## Directions:
Reproduce the opening lines of the listing below exactly, stopping after the line that contains "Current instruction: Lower" and leaving out any pictures.

───── Task material

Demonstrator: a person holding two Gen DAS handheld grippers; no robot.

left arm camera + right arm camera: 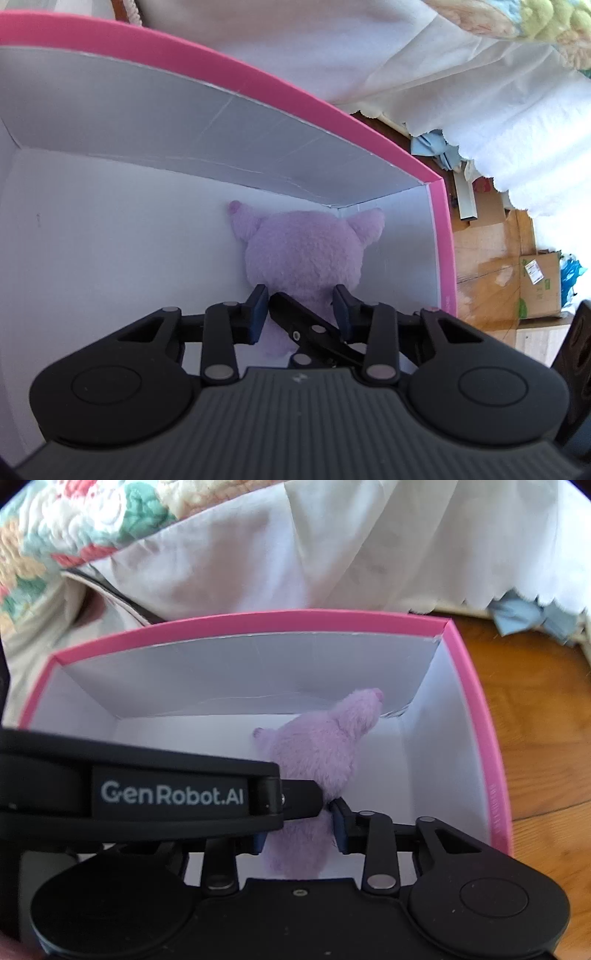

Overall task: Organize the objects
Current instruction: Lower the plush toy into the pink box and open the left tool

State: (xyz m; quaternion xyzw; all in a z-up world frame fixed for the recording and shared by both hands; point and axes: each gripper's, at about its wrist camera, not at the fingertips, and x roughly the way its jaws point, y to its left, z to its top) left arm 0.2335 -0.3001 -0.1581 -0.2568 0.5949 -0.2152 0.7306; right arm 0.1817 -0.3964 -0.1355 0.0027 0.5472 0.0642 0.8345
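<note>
1. Two hand-held grippers are down inside the pink box (332, 110), and both meet on the purple plush toy (303, 251). The toy lies on the white bottom of the box with its head tucked into the far corner, at about 1 o'clock from my left wrist camera.
2. My left hand-held gripper (300, 299) stands narrow, with the toy's lower body between its pads. One of the other gripper's fingers (295, 317) crosses the same gap, so I cannot tell whether the left pads press the fur or only flank it.
3. My right hand-held gripper (299, 827) is also narrow. From its own camera the toy's body fills the space between the pads and the fur meets both, so I read it as holding the toy. The left gripper's arm cuts across that view from 9 o'clock and hides part of the near pad.
4. I judge the step in hand to be the placing of the toy in the box. It looks all but done, since the toy already rests on the bottom.
5. Next I would spread both sets of jaws and lift straight up, one at a time, because the fingers overlap.
6. Fur could snag on a pad and drag the toy out of its corner. The wall at 3 o'clock is also close to my right side.
</note>
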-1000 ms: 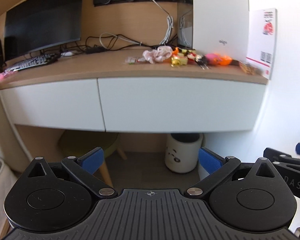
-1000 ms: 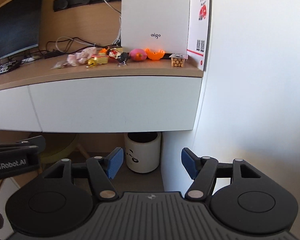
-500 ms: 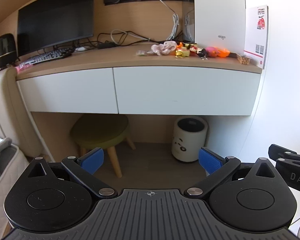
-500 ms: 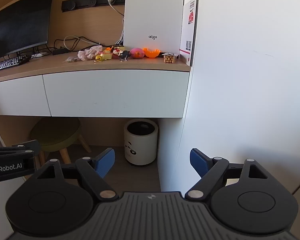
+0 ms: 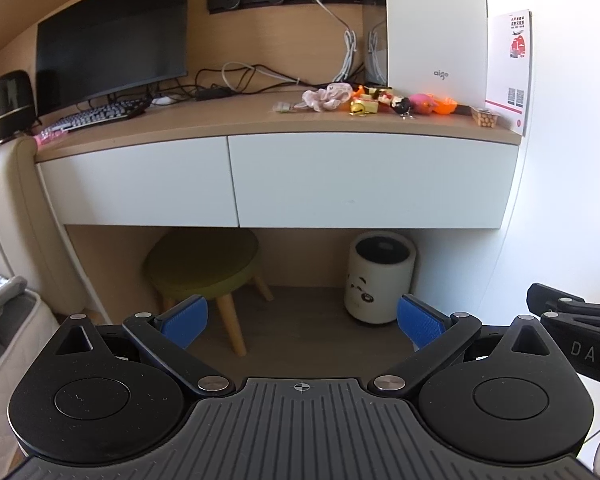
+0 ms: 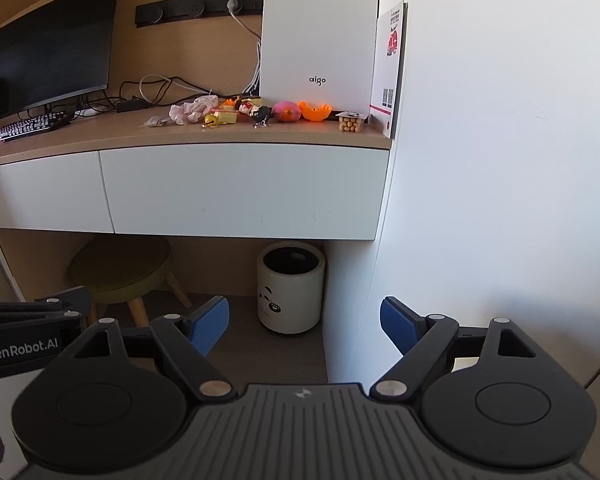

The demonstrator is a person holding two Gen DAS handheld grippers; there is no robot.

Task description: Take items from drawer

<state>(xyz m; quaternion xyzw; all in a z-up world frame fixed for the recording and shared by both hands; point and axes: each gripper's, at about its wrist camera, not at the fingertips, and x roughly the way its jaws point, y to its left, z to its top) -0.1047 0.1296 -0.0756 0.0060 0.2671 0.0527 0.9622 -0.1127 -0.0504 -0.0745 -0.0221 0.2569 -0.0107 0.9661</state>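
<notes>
Both drawers (image 5: pixel 364 180) closed, contents hidden; right gripper (image 5: pixel 572 320) cut off.

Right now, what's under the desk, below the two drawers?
Under the desk sit an olive round stool and a white panda-face bin to its right. Both white drawers are shut, so their contents are hidden.

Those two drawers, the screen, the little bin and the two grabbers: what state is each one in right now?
Right drawer: closed.
Left drawer: closed.
Monitor: screen dark.
Bin: upright under the desk, top open; contents cannot be made out.
Stool: upright under the desk.
Left gripper: open, holding nothing.
Right gripper: open, holding nothing.
</notes>
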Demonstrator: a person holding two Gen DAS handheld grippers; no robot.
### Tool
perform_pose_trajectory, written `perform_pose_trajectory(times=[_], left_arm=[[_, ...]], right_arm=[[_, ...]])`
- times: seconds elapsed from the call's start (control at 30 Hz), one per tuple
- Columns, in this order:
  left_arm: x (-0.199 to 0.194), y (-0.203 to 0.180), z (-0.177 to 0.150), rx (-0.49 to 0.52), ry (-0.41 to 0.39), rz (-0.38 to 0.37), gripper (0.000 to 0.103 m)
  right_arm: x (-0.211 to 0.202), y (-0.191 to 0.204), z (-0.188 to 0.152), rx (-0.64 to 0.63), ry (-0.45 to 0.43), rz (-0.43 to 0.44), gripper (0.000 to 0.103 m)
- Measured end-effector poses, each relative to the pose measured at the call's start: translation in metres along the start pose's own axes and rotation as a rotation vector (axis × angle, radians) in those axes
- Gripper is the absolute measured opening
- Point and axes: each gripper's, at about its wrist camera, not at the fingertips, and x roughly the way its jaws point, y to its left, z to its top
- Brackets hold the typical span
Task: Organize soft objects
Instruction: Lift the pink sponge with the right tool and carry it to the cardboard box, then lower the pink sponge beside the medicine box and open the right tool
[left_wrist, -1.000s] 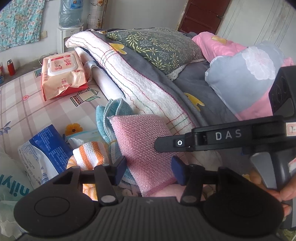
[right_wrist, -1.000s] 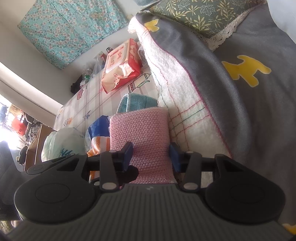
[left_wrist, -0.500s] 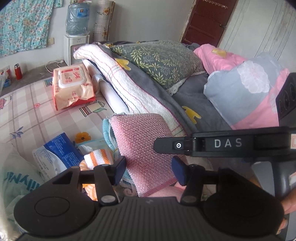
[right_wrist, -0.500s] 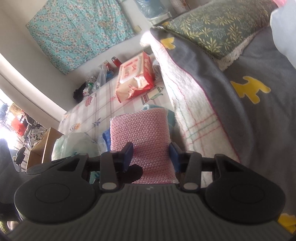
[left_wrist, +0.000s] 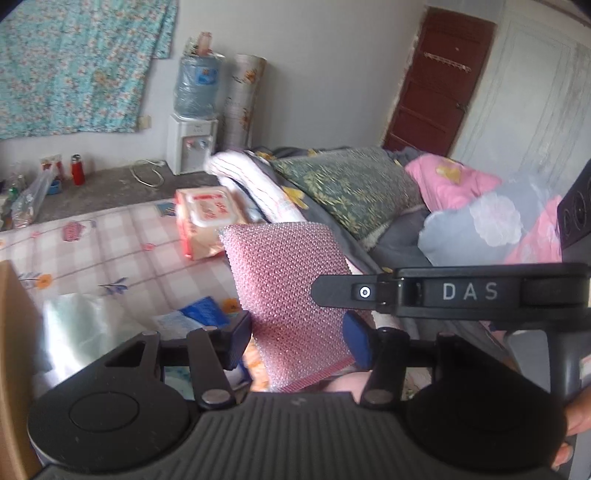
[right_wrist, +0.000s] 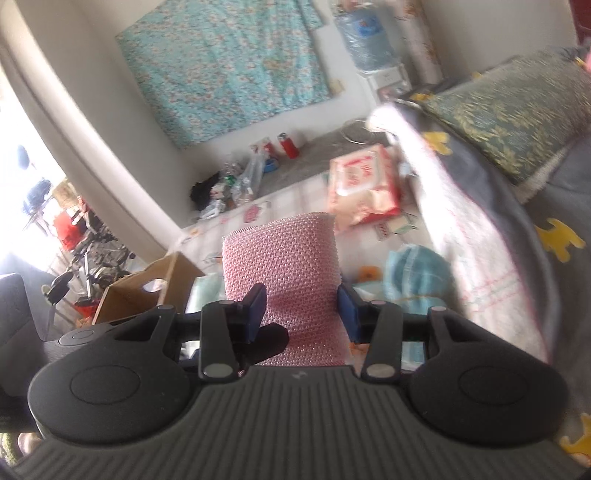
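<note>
I see one bed (left_wrist: 122, 243) with one wet-wipes pack (left_wrist: 205, 218) lying on it. One pink cloth (right_wrist: 284, 266) sits lifted above the bed, clamped between my right gripper (right_wrist: 301, 310) fingers; my left gripper (left_wrist: 297, 338) stands apart around that cloth's lower edge.

I see a pink cloth (right_wrist: 282, 266) with a bumpy honeycomb knit, and my right tool (right_wrist: 302, 310) has blue pads on black arms. The bed sheet (left_wrist: 122, 240) is pale pink plaid with small flowers. The wipes pack (right_wrist: 360, 184) is red and white, the pillow (left_wrist: 351, 184) dark green with yellow leaves, and the wall hanging (right_wrist: 225, 62) turquoise floral.
</note>
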Motion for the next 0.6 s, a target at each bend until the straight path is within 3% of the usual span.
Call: perform_pose_trajectory(times=[0.2, 0.33, 0.47, 0.6], left_arm=[[-0.061, 0.063, -0.004, -0.081, -0.062, 0.138, 0.055], [-0.104, 0.118, -0.014, -0.16, -0.106, 0.272, 0.056], [-0.136, 0.179, -0.03, -0.276, -0.111, 0.379, 0.056], [-0.148, 0.235, -0.045, -0.372, -0.077, 0.443, 0.056]], right_arm=[[0.033, 0.093, 0.001, -0.107, 0.035, 0.124, 0.043], [0.071, 0.168, -0.006, -0.172, 0.099, 0.232, 0.043], [0.117, 0.237, -0.017, -0.216, 0.186, 0.322, 0.043], [0.168, 0.29, -0.03, -0.235, 0.279, 0.355, 0.043]])
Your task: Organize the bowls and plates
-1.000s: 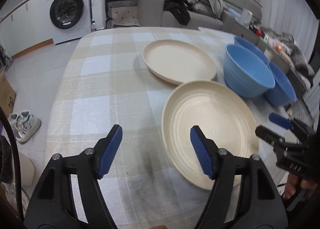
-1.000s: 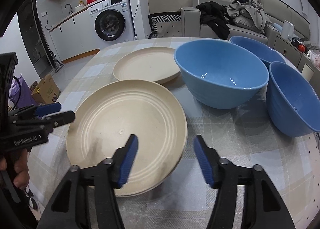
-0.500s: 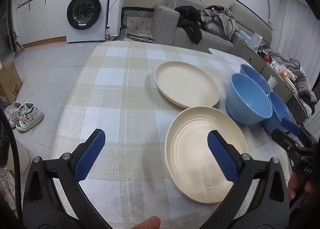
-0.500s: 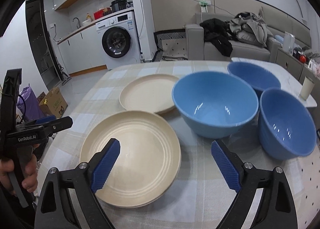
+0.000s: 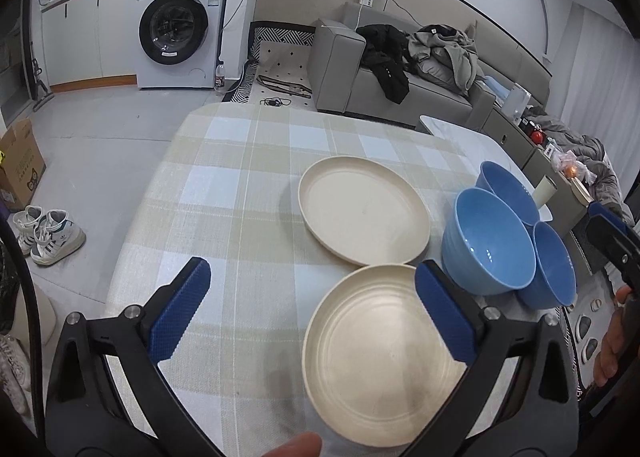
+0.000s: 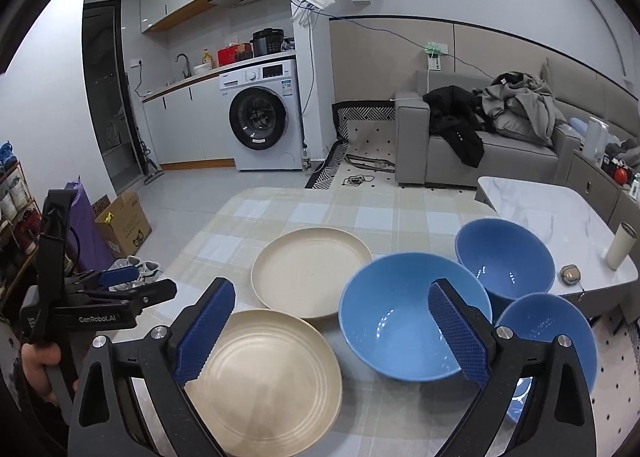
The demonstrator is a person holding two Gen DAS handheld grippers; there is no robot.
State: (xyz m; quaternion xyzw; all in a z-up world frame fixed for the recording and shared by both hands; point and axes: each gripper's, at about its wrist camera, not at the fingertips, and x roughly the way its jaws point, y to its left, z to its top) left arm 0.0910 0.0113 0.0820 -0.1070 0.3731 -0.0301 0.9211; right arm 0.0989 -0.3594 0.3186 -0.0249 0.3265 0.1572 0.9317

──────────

## Result:
Demonstrator: a person holding two Gen DAS handheld grippers; no robot.

left arm camera + right arm camera: 

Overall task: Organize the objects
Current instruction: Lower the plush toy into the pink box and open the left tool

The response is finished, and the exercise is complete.